Comment nous en sommes arrivés là : En 2019, un tribunal a statué contre Cox et a accordé à Sony 1 milliard de dollars de dommages et intérêts pour les 10 017 chansons en question. Une cour d’appel a rejeté les dommages-intérêts et a ordonné un nouveau procès basé sur la réduction des violations.

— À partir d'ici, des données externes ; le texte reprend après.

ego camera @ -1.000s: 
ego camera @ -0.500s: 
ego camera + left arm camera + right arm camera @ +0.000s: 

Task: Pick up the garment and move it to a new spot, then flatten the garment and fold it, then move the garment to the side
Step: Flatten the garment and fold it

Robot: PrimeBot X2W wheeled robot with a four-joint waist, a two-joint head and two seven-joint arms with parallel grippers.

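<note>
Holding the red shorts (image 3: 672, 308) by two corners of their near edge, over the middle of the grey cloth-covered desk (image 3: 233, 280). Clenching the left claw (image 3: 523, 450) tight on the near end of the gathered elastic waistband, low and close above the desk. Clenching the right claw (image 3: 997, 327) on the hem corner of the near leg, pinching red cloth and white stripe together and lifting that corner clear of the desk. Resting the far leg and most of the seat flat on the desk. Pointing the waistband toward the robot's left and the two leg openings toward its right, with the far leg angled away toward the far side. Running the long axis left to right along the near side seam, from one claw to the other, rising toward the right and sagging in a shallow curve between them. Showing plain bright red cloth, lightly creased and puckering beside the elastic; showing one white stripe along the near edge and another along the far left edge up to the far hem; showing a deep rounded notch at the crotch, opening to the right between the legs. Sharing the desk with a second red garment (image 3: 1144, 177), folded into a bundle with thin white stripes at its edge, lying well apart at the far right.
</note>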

Cox s’est tourné vers SCOTUS, s’opposant à la décision initiale selon laquelle il s’était livré à une « violation délibérée par contribution » et affirmant qu’un nouveau procès pourrait entraîner une sanction encore plus lourde.
Les arguments Les maisons de disques affirment que Cox a reçu de nombreuses notifications concernant des adresses IP violées et a refusé d’agir. Le Digital Millennium Copyright Act de 1998, également connu sous le nom de DMCA (merci à Napster), a rendu illégal le téléchargement et la distribution de musique protégée par le droit d’auteur en ligne, mais un e-mail d’un responsable de Cox chargé de superviser l’application de la loi dit : “Fuck the DMCA !!!” Selon Reuters, les juges semblaient sceptiques quant à cet argument.
Ne vous inquiétez pas, SCOTUS ne devrait pas statuer avant l’été, vous avez donc encore tout le temps d’ajouter de la musique illégale contenant des logiciels malveillants sur votre ordinateur portable.—DL
Ce rapport a été initialement publié par Morning Brew.